WORK TO COMPLETE —
Report the number of lines in the records below that contain the word "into", and nothing more.

MATERIAL PROVIDED —
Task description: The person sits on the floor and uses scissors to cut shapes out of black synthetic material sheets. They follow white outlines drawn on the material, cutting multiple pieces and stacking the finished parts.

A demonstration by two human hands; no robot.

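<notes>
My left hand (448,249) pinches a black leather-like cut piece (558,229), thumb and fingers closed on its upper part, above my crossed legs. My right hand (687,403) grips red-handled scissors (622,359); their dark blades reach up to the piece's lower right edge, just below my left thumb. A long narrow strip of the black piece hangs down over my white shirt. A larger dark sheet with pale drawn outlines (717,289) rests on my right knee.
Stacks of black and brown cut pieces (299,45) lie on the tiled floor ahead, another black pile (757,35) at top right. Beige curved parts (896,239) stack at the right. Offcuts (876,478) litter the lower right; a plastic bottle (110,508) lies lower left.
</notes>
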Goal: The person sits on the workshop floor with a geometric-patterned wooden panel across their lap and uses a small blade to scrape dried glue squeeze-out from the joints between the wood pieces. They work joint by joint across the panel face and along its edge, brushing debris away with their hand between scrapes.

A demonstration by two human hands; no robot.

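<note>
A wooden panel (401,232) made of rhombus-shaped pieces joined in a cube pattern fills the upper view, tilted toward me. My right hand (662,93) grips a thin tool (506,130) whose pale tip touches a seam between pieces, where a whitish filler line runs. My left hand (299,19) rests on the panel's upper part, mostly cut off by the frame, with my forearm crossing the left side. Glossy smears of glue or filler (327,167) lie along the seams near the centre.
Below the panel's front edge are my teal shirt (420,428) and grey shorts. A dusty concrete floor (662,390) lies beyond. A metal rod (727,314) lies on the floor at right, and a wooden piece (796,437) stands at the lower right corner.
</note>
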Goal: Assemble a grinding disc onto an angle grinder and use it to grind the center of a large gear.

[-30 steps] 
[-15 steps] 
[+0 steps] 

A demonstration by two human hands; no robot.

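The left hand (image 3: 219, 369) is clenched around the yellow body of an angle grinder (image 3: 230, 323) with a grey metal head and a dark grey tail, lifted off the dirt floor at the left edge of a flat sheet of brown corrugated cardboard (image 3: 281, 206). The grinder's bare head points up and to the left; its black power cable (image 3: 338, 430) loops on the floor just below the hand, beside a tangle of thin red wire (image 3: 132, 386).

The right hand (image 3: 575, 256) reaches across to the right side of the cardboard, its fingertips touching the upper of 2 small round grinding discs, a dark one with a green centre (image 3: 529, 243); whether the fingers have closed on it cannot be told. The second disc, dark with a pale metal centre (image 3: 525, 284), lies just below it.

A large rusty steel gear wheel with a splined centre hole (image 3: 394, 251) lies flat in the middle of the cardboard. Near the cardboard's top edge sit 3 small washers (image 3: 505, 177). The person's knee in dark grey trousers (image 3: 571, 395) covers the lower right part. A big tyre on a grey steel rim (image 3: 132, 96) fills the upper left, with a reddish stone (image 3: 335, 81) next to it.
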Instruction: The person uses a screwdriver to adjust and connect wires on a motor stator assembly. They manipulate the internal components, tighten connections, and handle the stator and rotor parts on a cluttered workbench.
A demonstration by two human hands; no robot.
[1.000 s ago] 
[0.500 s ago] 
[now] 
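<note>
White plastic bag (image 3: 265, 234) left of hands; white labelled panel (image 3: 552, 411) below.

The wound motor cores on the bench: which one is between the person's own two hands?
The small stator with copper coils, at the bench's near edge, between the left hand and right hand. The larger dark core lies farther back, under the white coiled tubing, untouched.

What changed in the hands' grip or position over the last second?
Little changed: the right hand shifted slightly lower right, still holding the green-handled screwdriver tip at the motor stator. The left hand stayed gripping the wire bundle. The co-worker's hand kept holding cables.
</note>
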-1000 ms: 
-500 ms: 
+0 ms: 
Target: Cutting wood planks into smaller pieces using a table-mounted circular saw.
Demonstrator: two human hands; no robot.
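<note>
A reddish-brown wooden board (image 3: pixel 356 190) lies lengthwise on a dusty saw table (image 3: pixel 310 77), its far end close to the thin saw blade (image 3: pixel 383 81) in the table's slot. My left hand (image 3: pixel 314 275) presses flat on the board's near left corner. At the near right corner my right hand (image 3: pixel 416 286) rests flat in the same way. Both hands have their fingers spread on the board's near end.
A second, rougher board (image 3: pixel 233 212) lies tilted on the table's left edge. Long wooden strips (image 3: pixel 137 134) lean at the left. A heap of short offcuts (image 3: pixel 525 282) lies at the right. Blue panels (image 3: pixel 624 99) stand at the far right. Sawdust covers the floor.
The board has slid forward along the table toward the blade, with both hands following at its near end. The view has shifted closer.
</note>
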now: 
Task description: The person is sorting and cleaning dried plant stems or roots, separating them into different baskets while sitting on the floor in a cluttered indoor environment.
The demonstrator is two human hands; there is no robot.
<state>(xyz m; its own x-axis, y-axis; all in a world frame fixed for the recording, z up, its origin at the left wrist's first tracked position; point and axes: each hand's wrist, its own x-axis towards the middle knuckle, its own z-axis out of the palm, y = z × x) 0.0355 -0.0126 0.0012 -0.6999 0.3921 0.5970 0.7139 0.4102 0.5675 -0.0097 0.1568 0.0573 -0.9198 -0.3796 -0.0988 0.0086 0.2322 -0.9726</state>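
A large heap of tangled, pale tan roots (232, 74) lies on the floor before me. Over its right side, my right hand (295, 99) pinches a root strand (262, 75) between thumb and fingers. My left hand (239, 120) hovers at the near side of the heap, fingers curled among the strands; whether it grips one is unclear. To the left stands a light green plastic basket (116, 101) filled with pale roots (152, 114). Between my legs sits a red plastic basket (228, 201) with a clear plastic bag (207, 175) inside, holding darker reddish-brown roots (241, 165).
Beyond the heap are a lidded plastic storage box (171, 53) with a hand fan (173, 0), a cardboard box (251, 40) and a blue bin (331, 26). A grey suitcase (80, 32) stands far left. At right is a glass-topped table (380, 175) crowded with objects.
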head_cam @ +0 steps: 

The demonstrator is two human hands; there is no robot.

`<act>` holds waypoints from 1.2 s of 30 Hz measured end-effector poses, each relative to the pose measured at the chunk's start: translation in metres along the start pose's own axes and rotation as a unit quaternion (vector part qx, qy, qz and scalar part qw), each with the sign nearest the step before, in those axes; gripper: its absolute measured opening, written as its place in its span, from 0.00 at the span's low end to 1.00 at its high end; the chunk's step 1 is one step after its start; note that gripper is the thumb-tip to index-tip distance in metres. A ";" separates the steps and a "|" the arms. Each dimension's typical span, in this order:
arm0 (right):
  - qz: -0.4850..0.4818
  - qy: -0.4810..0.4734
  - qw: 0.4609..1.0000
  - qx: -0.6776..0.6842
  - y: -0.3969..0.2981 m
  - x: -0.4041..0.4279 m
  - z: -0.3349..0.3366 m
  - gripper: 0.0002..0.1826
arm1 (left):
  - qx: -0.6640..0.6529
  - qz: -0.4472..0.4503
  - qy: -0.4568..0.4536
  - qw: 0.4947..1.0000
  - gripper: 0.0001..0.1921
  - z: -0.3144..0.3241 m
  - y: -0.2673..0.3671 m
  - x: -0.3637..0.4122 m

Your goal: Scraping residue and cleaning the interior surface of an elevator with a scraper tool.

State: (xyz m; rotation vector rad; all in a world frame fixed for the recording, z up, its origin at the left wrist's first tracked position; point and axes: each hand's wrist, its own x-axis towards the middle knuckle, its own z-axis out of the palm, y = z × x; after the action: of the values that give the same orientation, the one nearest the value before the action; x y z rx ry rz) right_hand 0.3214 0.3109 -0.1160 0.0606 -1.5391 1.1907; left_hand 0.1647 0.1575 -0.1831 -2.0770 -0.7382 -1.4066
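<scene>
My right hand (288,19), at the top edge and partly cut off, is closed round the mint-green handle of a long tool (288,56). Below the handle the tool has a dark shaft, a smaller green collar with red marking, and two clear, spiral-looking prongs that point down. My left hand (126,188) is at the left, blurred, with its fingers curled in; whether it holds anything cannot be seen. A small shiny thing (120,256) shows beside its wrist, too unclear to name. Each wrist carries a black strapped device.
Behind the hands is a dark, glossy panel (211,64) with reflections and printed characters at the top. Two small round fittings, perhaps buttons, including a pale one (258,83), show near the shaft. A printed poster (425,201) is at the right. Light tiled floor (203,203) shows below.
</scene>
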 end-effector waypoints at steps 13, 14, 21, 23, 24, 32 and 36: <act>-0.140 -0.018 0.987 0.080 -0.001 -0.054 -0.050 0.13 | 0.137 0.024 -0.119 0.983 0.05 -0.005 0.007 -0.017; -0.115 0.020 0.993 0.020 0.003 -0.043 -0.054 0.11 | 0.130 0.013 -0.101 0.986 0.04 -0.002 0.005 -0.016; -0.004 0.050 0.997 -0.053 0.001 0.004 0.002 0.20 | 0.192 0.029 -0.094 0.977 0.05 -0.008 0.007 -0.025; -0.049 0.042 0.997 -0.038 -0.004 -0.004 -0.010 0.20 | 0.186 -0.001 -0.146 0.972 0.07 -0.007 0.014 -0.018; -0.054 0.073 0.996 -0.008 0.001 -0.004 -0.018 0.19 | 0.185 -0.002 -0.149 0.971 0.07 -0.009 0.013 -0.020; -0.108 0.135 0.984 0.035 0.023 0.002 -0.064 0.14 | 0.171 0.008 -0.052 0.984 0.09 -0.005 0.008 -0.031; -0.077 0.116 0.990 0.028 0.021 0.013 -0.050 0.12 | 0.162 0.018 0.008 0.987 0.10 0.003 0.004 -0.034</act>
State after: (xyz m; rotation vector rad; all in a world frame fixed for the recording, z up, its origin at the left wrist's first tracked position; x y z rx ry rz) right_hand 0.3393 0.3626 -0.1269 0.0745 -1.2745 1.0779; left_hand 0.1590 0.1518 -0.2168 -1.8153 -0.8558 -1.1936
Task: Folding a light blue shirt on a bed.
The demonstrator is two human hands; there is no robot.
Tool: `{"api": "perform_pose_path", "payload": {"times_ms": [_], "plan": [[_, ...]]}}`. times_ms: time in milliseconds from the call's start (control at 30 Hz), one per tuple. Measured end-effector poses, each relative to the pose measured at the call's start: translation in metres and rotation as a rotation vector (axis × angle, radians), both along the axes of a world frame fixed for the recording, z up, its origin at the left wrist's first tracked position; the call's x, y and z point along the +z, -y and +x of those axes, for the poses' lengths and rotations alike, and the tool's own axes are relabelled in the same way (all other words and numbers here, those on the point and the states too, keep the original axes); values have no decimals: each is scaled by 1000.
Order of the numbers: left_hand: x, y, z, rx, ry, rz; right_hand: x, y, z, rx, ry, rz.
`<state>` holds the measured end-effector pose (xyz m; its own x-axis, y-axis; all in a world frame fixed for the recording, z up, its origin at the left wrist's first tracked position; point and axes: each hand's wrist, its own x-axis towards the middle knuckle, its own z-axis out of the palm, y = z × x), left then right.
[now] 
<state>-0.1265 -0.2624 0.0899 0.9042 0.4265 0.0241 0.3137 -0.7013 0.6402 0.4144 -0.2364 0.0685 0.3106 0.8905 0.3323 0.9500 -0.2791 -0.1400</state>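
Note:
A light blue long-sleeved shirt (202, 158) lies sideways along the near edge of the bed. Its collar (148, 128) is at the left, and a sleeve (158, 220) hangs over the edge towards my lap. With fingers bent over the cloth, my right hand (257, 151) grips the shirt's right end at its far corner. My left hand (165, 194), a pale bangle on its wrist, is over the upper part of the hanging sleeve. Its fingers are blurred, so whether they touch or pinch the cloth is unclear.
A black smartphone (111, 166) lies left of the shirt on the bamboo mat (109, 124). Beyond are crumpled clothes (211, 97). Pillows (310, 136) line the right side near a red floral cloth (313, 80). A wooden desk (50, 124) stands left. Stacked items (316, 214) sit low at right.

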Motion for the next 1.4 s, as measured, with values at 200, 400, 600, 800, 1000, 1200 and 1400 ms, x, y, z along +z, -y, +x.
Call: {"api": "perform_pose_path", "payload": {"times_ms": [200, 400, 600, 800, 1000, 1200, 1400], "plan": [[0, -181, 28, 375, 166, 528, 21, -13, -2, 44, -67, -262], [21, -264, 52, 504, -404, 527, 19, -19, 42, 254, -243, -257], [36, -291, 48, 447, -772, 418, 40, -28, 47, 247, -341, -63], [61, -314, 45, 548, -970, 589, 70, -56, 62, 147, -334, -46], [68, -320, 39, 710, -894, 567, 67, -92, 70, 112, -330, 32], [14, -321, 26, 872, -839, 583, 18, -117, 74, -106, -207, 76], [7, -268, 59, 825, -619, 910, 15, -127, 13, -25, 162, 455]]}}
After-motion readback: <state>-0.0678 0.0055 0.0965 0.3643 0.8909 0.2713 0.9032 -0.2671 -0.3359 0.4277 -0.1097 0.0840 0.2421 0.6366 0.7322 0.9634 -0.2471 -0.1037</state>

EXPECTED ANSWER —
2